§ WHAT IS EXPECTED: Please retype, unchanged, each line from the top of the material below through the line where "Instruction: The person" appears.

§ DATASET SECTION:

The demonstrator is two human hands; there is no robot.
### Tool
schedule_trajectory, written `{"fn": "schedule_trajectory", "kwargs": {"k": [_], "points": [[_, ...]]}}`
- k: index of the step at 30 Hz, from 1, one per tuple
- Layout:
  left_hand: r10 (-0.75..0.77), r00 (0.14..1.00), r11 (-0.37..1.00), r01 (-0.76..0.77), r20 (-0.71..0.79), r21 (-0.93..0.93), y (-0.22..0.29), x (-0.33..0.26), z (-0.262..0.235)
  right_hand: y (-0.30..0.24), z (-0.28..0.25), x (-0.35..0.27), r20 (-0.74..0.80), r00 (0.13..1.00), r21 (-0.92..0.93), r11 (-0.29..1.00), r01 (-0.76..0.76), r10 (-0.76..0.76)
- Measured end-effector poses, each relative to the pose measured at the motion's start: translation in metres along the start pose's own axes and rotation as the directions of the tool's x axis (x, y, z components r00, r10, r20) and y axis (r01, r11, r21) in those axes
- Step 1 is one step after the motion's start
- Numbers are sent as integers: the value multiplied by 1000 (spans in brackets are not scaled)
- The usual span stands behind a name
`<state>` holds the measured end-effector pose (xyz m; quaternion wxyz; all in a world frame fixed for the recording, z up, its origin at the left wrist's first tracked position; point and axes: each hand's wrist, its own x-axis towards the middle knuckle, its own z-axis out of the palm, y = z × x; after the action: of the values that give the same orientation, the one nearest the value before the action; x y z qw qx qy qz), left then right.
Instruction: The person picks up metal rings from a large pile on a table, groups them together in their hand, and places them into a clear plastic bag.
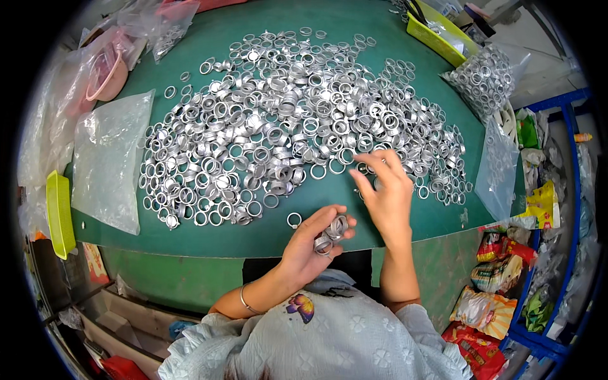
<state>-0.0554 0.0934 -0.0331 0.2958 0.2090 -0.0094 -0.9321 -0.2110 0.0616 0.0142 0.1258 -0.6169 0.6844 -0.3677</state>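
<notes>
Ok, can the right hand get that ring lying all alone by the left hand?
Probably yes: the right hand looks open, and only green tabletop shows between it and the lone ring, though the left hand is close by.

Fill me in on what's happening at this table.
A person's left hand holds several round, silver-coloured metal rings near the front edge of a flat green table. The right hand, open, is at the near side of a large heap of similar rings; whether it touches one is unclear.

Pale blue-grey top, purple-orange butterfly; embossed flowers right of butterfly, ruffled sleeve and silver bangle left.
</notes>
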Motion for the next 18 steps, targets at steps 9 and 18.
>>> {"fn": "schedule_trajectory", "kwargs": {"k": [9,18], "points": [[115,979,987,-132,-169,-90,3,-2,30,11,-11,-12,389,918,684,645,-341,73],[78,996,991,-73,37,-112,-3,-3,12,17,22,-2,164,983,-196,973,119,-87]]}}
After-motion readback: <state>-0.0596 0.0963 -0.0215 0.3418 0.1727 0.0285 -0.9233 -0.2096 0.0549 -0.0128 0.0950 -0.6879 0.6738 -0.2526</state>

§ COMPLETED TASK:
The demonstrator is two human hands; there is no robot.
### Tool
schedule_trajectory, written `{"fn": "schedule_trajectory", "kwargs": {"k": [_], "points": [[_, ...]]}}`
- k: index of the step at 30 Hz, from 1, one per tuple
- Layout:
  left_hand: r10 (-0.75..0.77), r00 (0.14..1.00), r11 (-0.37..1.00), r01 (-0.76..0.77), r20 (-0.71..0.79), r21 (-0.93..0.93), y (-0.22..0.29), x (-0.33..0.26), z (-0.262..0.235)
  right_hand: y (-0.30..0.24), z (-0.28..0.25), x (-0.35..0.27), r20 (-0.74..0.80), r00 (0.13..1.00), r21 (-0.92..0.93), r11 (-0.29..1.00), r01 (-0.76..0.76), r10 (-0.76..0.76)
- Measured end-effector poses, each relative to the pose measured at the motion's start: translation in metres along the start pose's own axes and rotation as the directions of the tool's x axis (x, y, z components r00, r10, r20) and y axis (r01, r11, r21) in those axes
- Step 1 is one step after the motion's start
- Numbers are sent as integers: the value multiplied by 1000 (spans in brackets are not scaled)
- The usual span stands behind a name
`<state>` holds the measured end-effector pose (xyz m; quaternion wxyz; all in a world frame fixed for the recording, z up, its origin at the left wrist's first tracked position; point and axes: each hand's wrist, its own x-axis towards the middle knuckle, its own z-axis out of the palm, y = z × x; after the action: of the values that give the same orientation, the one nearest the value before the action; x y z qw qx qy qz), left then right.
Instruction: The person picks up metal rings from a large pile on a table, groups them together in their hand, and places them into a clear plastic bag.

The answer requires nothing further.